The part of the group that went down to SBMC in June 2012. Above, from left: Patrick Weber, Rikard Johansson, Karin Lundengård, Mikael Forsgren, Gunnar Cedersund, Linnea Bergenholm, David Janzén, Magdalena San Roman, Elin Nyman. Front, from left: Zaheer Ali, David Jullesson.

Here are some of the more specific highlights:

* During the spring and summer, we had two external visitors: Patrick Weber from Stuttgart, who came to experience work in applied research and to contribute with his knowledge about Bayesian methods for parameter estimation, and Magdalena San Roman from Montevideo, Uruguay, who came to learn our type of modelling, but also to share her knowledge about metabolic control systems. They are both depicted on pictures below, and they both entered into different ongoing projects here, including in a joint project on new improved methods for sensitivity analysis with uncertainty.

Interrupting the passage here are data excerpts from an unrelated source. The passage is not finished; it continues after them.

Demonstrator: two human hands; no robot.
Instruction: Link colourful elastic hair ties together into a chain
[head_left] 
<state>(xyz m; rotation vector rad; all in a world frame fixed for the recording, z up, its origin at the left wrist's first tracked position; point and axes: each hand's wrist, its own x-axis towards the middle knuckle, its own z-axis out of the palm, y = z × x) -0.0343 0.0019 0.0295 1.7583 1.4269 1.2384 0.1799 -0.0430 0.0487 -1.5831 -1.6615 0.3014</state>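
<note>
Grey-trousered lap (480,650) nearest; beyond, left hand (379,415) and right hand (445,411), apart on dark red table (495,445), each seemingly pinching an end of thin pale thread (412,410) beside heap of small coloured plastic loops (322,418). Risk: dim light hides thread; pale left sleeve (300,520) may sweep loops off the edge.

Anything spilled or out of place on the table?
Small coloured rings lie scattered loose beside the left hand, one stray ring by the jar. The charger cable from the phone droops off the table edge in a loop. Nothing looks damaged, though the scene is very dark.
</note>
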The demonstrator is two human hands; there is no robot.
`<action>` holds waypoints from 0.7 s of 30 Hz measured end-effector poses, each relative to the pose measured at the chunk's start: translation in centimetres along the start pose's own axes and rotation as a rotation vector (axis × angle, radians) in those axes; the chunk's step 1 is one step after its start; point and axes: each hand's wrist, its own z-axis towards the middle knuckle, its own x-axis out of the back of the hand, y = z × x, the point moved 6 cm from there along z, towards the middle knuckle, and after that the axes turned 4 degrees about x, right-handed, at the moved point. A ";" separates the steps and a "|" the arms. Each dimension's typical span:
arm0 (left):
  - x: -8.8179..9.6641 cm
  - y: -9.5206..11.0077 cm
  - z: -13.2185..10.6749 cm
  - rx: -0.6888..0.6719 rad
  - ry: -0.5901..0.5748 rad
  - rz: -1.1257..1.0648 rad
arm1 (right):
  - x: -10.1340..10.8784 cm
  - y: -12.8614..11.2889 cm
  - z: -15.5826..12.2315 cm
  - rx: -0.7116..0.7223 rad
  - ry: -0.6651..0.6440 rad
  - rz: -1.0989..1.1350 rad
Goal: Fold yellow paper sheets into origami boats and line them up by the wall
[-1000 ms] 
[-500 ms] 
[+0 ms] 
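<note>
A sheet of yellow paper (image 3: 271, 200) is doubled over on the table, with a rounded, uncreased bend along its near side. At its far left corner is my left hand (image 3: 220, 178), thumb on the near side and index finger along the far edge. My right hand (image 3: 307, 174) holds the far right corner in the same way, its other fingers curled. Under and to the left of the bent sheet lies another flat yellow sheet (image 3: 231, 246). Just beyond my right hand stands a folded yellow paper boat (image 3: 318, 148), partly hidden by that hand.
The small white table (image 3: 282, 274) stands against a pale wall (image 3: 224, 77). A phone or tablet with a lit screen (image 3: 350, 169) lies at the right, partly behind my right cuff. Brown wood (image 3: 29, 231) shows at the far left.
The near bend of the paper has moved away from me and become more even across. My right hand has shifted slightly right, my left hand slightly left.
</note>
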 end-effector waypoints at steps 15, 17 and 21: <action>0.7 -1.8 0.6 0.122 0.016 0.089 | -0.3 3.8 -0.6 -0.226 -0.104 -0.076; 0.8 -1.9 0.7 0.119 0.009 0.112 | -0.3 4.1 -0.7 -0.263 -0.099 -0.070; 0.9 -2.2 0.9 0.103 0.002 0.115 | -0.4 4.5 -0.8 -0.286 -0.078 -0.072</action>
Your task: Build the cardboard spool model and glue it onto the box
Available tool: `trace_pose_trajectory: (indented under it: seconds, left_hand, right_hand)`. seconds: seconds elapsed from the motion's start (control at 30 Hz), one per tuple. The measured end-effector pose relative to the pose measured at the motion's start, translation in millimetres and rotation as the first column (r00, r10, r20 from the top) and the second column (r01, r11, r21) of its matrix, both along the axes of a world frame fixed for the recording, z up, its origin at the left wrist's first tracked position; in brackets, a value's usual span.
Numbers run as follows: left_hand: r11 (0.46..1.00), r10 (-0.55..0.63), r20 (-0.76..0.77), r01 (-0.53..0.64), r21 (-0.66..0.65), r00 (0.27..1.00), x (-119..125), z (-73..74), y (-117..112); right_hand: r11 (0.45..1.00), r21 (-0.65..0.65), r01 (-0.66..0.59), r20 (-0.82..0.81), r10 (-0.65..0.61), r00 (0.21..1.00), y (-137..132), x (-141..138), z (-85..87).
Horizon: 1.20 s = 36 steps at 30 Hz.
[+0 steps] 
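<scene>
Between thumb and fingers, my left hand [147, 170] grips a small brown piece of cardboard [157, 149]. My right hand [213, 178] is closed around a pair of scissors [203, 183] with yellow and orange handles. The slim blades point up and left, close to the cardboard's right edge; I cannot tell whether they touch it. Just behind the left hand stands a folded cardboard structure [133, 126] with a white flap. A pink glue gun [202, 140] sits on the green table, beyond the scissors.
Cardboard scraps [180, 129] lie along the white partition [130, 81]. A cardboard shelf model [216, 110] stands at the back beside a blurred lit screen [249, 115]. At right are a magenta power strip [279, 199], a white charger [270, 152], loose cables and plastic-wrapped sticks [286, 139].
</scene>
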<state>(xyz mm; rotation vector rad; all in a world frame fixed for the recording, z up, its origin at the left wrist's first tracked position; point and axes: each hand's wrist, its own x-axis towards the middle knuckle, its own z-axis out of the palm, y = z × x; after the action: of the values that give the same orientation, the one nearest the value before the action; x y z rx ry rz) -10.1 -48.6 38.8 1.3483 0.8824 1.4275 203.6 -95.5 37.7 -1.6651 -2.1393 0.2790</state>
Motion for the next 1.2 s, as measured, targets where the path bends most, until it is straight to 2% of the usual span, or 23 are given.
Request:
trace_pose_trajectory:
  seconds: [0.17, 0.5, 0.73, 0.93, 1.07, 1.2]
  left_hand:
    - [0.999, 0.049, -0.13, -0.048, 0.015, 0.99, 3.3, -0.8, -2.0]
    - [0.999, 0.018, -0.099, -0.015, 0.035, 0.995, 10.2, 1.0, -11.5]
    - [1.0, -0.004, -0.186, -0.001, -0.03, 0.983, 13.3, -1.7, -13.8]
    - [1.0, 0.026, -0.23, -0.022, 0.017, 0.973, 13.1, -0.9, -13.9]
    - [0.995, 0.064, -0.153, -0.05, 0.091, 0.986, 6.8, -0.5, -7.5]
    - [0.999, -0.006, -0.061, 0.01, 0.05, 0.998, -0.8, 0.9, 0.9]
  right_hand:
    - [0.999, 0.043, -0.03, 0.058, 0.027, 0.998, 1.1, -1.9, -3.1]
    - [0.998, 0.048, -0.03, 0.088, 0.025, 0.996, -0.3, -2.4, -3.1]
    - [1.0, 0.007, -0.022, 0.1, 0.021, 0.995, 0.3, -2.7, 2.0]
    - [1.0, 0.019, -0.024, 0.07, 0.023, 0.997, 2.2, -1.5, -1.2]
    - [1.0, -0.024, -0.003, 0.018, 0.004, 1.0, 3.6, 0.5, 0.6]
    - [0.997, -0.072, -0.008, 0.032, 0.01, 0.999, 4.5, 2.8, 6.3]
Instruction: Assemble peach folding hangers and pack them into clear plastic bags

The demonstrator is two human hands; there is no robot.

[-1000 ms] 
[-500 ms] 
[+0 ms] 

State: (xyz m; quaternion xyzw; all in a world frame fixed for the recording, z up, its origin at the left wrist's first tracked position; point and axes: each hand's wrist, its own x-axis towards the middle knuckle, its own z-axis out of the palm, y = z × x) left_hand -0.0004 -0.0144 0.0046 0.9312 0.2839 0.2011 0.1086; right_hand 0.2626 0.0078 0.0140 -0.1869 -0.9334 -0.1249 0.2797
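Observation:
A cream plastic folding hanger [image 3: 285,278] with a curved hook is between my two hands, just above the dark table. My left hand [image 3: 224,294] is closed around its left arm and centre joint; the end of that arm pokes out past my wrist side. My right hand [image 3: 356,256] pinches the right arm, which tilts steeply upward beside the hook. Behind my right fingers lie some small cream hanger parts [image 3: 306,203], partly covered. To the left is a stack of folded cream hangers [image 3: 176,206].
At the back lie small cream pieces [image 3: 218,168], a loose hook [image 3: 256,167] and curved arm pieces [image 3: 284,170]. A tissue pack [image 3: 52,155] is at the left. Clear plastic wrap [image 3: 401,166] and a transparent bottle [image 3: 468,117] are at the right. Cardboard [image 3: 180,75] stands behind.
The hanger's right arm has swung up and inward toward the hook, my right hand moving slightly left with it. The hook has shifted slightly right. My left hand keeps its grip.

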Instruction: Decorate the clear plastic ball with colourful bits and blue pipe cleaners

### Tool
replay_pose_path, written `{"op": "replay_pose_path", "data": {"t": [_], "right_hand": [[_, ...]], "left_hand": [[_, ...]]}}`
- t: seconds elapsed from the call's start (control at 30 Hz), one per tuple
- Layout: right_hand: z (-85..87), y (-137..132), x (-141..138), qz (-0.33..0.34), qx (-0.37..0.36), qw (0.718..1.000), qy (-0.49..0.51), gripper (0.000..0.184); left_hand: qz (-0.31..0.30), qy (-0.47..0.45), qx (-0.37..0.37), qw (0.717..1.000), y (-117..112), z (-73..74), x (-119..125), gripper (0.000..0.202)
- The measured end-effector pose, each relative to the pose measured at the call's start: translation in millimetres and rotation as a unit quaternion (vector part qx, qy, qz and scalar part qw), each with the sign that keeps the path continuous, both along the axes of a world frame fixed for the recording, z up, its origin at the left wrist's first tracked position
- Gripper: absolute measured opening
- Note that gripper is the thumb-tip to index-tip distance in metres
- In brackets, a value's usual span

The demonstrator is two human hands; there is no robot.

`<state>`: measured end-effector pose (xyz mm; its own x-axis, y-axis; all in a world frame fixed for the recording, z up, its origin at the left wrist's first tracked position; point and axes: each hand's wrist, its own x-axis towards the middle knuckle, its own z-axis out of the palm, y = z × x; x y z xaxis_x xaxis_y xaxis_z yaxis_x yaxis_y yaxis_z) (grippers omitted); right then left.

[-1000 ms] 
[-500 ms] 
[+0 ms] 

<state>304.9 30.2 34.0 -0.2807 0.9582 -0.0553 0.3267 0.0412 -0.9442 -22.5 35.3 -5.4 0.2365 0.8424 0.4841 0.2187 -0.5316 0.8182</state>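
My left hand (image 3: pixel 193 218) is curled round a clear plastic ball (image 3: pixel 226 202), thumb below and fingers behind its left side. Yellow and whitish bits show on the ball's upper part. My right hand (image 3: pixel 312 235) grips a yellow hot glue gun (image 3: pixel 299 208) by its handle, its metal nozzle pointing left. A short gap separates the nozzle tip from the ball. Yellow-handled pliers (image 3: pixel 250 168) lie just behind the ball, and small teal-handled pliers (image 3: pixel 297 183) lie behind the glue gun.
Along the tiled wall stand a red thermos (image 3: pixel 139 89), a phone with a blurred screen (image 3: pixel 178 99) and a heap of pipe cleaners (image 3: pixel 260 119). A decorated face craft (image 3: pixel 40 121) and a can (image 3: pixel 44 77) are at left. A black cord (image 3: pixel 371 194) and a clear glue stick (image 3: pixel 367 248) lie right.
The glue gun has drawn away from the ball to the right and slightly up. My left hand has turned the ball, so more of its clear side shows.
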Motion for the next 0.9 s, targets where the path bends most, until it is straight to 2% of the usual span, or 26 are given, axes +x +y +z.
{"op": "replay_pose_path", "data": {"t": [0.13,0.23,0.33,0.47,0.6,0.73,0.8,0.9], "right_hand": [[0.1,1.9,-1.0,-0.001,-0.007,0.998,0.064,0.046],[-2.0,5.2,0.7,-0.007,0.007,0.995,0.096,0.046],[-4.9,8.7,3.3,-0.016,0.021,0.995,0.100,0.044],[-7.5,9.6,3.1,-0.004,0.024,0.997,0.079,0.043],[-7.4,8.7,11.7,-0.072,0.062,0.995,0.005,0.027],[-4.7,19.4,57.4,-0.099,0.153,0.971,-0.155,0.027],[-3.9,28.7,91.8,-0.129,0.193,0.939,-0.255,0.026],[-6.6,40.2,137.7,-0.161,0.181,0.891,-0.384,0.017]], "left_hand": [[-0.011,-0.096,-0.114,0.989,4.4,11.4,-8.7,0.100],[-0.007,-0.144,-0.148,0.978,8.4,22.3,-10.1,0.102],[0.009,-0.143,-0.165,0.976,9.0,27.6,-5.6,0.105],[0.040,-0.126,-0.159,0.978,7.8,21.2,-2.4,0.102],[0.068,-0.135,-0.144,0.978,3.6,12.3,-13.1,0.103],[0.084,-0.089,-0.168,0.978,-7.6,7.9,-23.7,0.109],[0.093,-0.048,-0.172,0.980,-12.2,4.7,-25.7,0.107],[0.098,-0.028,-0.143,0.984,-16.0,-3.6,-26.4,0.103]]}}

Patrick Weber, our visitor from Stuttgart, Germany

* During the spring, Eva-Maria Hansson, who had previously worked and done her M.Sc. thesis with us, went to visit Merrimack Pharmaceuticals in Boston, US. She was therefore the first student, who initiated a tradition and collaboration between SBCF and this company: we train really talented students in the wonderful art of systems biology, and when they are finished, we each year send some 1-3 of these students to work in internships for them. These internships are payed employements where you do modelling in pairs with an experimentalist at Merrimack, together with which you test out a new idea for a drug or a biological mechanism. If the project turns out to be promising, they will take it further, and – with some luck – the results will one day form the basis for a new drug or treatment.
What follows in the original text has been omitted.